Twin-twin transfusion syndrome complicated by single ventricle physiology: A case report

Paediatr Anaesth. 2021 Nov;31(11):1255-1258. doi: 10.1111/pan.14276. Epub 2021 Aug 20.

Abstract

Clinically significant extrauterine twin-twin transfusion syndrome in conjoined twins is rare and carries a high risk of perinatal mortality.

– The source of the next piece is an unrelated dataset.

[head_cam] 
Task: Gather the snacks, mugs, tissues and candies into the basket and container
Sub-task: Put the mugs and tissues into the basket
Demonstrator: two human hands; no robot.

The ensuing postnatal imbalance in circulation across connecting vessels results in hypovolemia in the donor and hypervolemia in the recipient. Data on management and treatment are sparse especially in the setting of a single ventricle congenital heart defect. We present a case of a pair of omphalopagus conjoined twins, one with a single ventricle physiology (Twin B), who developed twin-twin transfusion syndrome shortly after birth. The resulting pathophysiology in the setting of a single ventricle congenital heart defect created added layers of complexity to their management and expedited surgical separation. Shunting from Twin B to Twin A-with an anatomically normal heart-resulted in mal-perfusion and rapid deterioration jeopardizing the health of both twins. In the preoperative course, steps taken to medically optimize the twins prior to surgery and the anesthetic considerations are detailed in this report.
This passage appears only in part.